Task prompt >> In the entries below, begin at the line that has "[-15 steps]", stop after the line that has "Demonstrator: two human", and output those lines exactly with no pictures.

Data extracts >>
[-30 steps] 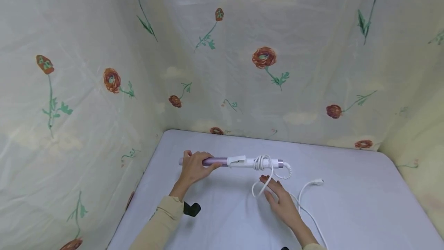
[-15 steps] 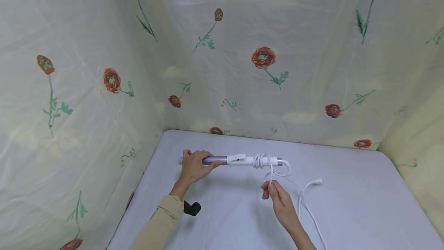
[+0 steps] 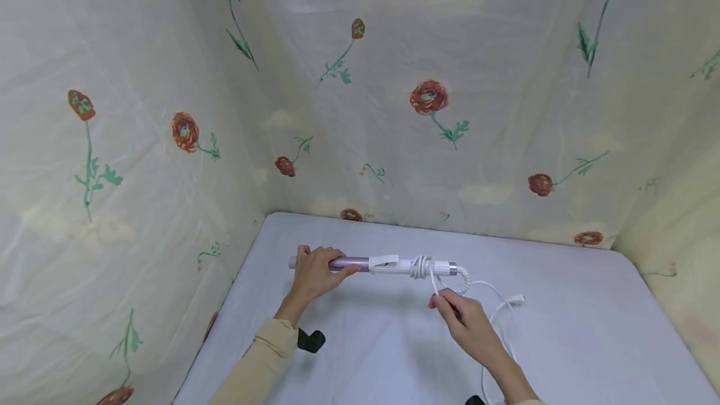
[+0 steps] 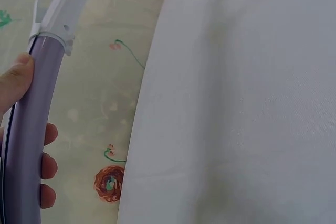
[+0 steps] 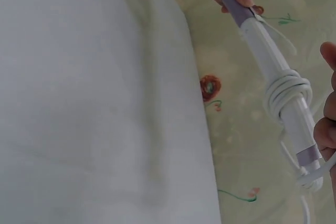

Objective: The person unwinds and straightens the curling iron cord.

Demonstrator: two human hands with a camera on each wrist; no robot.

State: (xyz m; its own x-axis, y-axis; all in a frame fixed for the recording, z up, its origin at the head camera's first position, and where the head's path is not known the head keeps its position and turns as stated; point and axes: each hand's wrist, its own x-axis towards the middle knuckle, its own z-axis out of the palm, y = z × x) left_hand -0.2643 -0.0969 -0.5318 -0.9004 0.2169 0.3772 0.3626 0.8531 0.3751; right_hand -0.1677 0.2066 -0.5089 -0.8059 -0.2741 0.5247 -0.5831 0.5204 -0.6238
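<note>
Flowered cloth (image 3: 495, 80) behind pale table (image 3: 590, 330)

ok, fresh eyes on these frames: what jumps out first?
Probably the long purple-and-white wand-shaped appliance held over the pale lavender table, its purple part gripped by the left hand. Next, the smooth white cord coiled round its white part, with the right hand pinching a length nearby. Behind, orange-red flowers dot the cream cloth backdrop.
</note>
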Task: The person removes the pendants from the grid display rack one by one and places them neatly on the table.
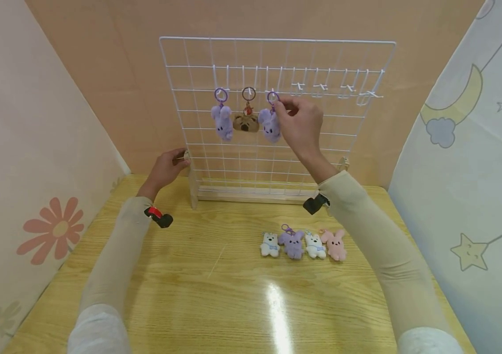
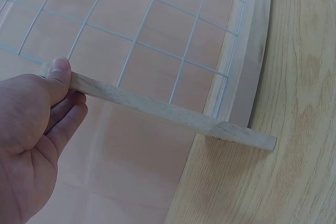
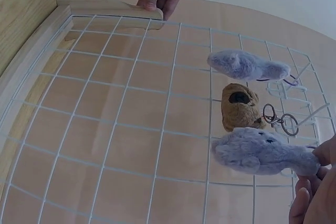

Response box >>
[-15 steps] 
[+0 steps] 
[+0 steps] 
[+0 steps] 

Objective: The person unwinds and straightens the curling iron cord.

Demonstrator: two human hands with a camera on each wrist; no robot.

This finishes the answer.